AIM OF THE TASK: All records are to be printed exactly as they appear.

THE INPUT:
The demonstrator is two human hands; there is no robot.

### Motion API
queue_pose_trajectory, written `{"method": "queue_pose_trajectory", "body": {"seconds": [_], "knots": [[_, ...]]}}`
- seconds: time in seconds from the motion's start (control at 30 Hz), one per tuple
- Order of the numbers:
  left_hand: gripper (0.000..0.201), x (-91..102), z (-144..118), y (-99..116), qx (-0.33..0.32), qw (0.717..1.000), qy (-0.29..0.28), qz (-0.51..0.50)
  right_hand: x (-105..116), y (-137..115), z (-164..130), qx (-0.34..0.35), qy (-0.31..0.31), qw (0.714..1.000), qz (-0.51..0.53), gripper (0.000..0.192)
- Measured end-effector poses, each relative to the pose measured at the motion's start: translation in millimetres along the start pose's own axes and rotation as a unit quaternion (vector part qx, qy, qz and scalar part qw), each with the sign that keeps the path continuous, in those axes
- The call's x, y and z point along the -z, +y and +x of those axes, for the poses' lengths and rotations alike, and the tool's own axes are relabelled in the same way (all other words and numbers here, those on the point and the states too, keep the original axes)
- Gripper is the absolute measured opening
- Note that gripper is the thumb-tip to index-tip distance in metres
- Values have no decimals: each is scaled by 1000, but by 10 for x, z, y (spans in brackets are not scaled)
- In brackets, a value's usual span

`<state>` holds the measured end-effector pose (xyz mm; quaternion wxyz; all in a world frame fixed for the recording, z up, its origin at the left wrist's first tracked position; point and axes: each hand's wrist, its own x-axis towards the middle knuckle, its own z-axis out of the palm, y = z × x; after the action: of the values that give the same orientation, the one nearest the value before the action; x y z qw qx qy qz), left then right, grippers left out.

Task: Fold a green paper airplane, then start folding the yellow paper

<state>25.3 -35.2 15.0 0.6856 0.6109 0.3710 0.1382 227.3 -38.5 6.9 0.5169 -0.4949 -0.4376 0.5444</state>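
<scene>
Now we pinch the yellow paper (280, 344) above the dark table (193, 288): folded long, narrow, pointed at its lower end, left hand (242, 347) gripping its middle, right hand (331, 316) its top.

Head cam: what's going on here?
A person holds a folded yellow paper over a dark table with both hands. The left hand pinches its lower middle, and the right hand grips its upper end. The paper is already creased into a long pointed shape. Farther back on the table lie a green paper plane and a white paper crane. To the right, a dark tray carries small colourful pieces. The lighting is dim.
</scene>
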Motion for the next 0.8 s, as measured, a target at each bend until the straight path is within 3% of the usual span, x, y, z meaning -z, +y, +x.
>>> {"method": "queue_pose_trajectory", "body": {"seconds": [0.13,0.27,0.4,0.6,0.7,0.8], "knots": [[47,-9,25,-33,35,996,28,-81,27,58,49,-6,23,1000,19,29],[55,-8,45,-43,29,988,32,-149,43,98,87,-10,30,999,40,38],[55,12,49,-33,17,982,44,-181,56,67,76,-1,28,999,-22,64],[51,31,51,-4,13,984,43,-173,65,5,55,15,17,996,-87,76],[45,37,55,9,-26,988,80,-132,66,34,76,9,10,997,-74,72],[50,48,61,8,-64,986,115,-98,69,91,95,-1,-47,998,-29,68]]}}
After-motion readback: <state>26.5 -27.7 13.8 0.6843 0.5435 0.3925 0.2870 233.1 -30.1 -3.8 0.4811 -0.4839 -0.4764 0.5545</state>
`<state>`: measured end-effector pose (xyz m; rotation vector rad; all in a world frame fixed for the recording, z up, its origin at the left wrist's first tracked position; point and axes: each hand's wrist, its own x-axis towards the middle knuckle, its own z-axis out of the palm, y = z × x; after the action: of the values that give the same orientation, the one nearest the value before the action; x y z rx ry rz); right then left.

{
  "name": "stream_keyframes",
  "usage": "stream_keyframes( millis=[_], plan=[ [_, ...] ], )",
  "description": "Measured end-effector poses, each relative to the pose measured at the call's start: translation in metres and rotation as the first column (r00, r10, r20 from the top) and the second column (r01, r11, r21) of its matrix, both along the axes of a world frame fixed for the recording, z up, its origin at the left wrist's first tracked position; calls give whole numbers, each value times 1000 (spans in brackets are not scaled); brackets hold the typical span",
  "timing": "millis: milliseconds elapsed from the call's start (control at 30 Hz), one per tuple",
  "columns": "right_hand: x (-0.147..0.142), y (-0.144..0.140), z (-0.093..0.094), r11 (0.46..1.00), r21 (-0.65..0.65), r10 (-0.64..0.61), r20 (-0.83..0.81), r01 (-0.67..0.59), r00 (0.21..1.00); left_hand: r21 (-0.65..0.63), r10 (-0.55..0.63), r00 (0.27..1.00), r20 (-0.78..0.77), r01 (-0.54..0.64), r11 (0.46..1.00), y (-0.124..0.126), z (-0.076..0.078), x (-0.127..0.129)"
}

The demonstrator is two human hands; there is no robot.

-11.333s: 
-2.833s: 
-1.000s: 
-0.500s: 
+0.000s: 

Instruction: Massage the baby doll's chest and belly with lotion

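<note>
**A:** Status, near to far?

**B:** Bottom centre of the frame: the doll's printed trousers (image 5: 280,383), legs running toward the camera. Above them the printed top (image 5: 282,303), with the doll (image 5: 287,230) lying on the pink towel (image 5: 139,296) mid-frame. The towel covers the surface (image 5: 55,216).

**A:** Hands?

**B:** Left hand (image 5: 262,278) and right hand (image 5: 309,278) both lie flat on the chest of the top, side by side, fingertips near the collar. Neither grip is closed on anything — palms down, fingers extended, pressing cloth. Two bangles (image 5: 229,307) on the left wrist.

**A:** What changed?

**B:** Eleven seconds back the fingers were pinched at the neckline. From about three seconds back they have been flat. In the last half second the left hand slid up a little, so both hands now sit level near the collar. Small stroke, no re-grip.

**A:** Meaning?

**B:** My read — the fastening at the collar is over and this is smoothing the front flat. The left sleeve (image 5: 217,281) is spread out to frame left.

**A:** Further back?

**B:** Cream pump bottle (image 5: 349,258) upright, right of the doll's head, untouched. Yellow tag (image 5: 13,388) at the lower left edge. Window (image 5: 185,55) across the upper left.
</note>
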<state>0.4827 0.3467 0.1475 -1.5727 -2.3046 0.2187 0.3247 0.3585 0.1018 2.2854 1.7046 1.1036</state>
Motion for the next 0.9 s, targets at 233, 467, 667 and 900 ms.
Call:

RESPONSE TO THIS TASK:
The demonstrator is two human hands; there is no robot.

### Motion API
queue_pose_trajectory, written `{"method": "queue_pose_trajectory", "body": {"seconds": [_], "knots": [[_, ...]]}}`
- seconds: time in seconds from the motion's start (control at 30 Hz), one per tuple
- Order of the numbers:
  left_hand: gripper (0.000..0.201), x (-91..102), z (-144..118), y (-99..116), qx (-0.33..0.32), qw (0.717..1.000), qy (-0.29..0.28), qz (-0.51..0.50)
  right_hand: x (-105..116), y (-137..115), z (-164..130), qx (-0.34..0.35), qy (-0.31..0.31), qw (0.714..1.000), qz (-0.51..0.53), gripper (0.000..0.192)
- Measured end-effector poses, each relative to the pose measured at the motion's start: translation in millimetres along the start pose's own axes and rotation as a unit quaternion (vector part qx, qy, qz and scalar part qw), each with the sign that keeps the path continuous, in those axes
- The call's x, y and z point along the -z, +y and +x of those axes, for the poses' lengths and rotations alike, and the tool's own axes are relabelled in the same way (all other words and numbers here, those on the point and the states too, keep the original axes)
- Gripper is the absolute measured opening
- Note that gripper is the thumb-tip to index-tip distance in metres
- Values have no decimals: each is scaled by 1000, but by 10 for x, z, y (spans in brackets are not scaled)
- In brackets, a value's usual span

`<state>` holds the measured end-effector pose (xyz mm; quaternion wxyz; all in a world frame fixed for the recording, z up, its origin at the left wrist's first tracked position; point and axes: each hand's wrist, its own x-axis towards the middle knuckle, its own z-axis out of the palm, y = z × x; after the action: of the values that give the same orientation, the one nearest the value before the action; x y z qw qx qy qz), left then right, grippers left out.

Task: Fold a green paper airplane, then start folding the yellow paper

<state>25.3 -35.2 15.0 0.6856 0.6109 0.3710 0.1382 227.3 -38.5 6.9 0.5169 -0.4949 -0.4376 0.5444</state>
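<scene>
Now we pinch the yellow paper (280, 344) above the dark table (193, 288): folded long, narrow, pointed at its lower end, left hand (242, 347) gripping its middle, right hand (331, 316) its top.

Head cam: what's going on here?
A person holds a folded yellow paper over a dark table with both hands. The left hand pinches its lower middle, and the right hand grips its upper end. The paper is already creased into a long pointed shape. Farther back on the table lie a green paper plane and a white paper crane. To the right, a dark tray carries small colourful pieces. The lighting is dim.
</scene>
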Motion for the next 0.8 s, as measured, a target at each bend until the straight path is within 3% of the usual span, x, y, z meaning -z, +y, +x.
>>> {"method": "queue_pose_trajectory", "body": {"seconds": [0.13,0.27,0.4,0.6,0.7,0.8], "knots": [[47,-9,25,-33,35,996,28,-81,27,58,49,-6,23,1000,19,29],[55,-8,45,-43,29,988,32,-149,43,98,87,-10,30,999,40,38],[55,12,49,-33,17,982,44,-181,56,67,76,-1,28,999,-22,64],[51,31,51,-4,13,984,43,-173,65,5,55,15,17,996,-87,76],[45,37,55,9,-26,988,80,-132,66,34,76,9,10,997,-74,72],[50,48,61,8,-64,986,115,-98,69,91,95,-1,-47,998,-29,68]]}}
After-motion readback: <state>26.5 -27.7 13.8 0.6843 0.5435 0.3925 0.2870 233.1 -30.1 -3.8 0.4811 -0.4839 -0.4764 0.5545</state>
`<state>`: measured end-effector pose (xyz m; rotation vector rad; all in a world frame fixed for the recording, z up, its origin at the left wrist's first tracked position; point and axes: each hand's wrist, its own x-axis towards the middle knuckle, its own z-axis out of the palm, y = z × x; after the action: of the values that give the same orientation, the one nearest the value before the action; x y z rx ry rz); right then left.

{
  "name": "stream_keyframes",
  "usage": "stream_keyframes( millis=[_], plan=[ [_, ...] ], )",
  "description": "Measured end-effector poses, each relative to the pose measured at the call's start: translation in metres and rotation as the first column (r00, r10, r20 from the top) and the second column (r01, r11, r21) of its matrix, both along the axes of a world frame fixed for the recording, z up, its origin at the left wrist's first tracked position; calls give whole numbers, each value times 1000 (spans in brackets are not scaled); brackets hold the typical span",
  "timing": "millis: milliseconds elapsed from the call's start (control at 30 Hz), one per tuple",
  "columns": "right_hand: x (-0.147..0.142), y (-0.144..0.140), z (-0.093..0.094), r11 (0.46..1.00), r21 (-0.65..0.65), r10 (-0.64..0.61), r20 (-0.83..0.81), r01 (-0.67..0.59), r00 (0.21..1.00); left_hand: r21 (-0.65..0.63), r10 (-0.55..0.63), r00 (0.27..1.00), r20 (-0.78..0.77), r01 (-0.54..0.64), r11 (0.46..1.00), y (-0.124..0.126), z (-0.076..0.078), x (-0.127..0.129)"
}

The demonstrator is two human hands; there is no robot.

-11.333s: 
-2.833s: 
-1.000s: 
-0.500s: 
+0.000s: 

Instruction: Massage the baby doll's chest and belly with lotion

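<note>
**A:** Status, near to far?

**B:** Bottom centre of the frame: the doll's printed trousers (image 5: 280,383), legs running toward the camera. Above them the printed top (image 5: 282,303), with the doll (image 5: 287,230) lying on the pink towel (image 5: 139,296) mid-frame. The towel covers the surface (image 5: 55,216).

**A:** Hands?

**B:** Left hand (image 5: 262,278) and right hand (image 5: 309,278) both lie flat on the chest of the top, side by side, fingertips near the collar. Neither grip is closed on anything — palms down, fingers extended, pressing cloth. Two bangles (image 5: 229,307) on the left wrist.

**A:** What changed?

**B:** Eleven seconds back the fingers were pinched at the neckline. From about three seconds back they have been flat. In the last half second the left hand slid up a little, so both hands now sit level near the collar. Small stroke, no re-grip.

**A:** Meaning?

**B:** My read — the fastening at the collar is over and this is smoothing the front flat. The left sleeve (image 5: 217,281) is spread out to frame left.

**A:** Further back?

**B:** Cream pump bottle (image 5: 349,258) upright, right of the doll's head, untouched. Yellow tag (image 5: 13,388) at the lower left edge. Window (image 5: 185,55) across the upper left.
</note>
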<state>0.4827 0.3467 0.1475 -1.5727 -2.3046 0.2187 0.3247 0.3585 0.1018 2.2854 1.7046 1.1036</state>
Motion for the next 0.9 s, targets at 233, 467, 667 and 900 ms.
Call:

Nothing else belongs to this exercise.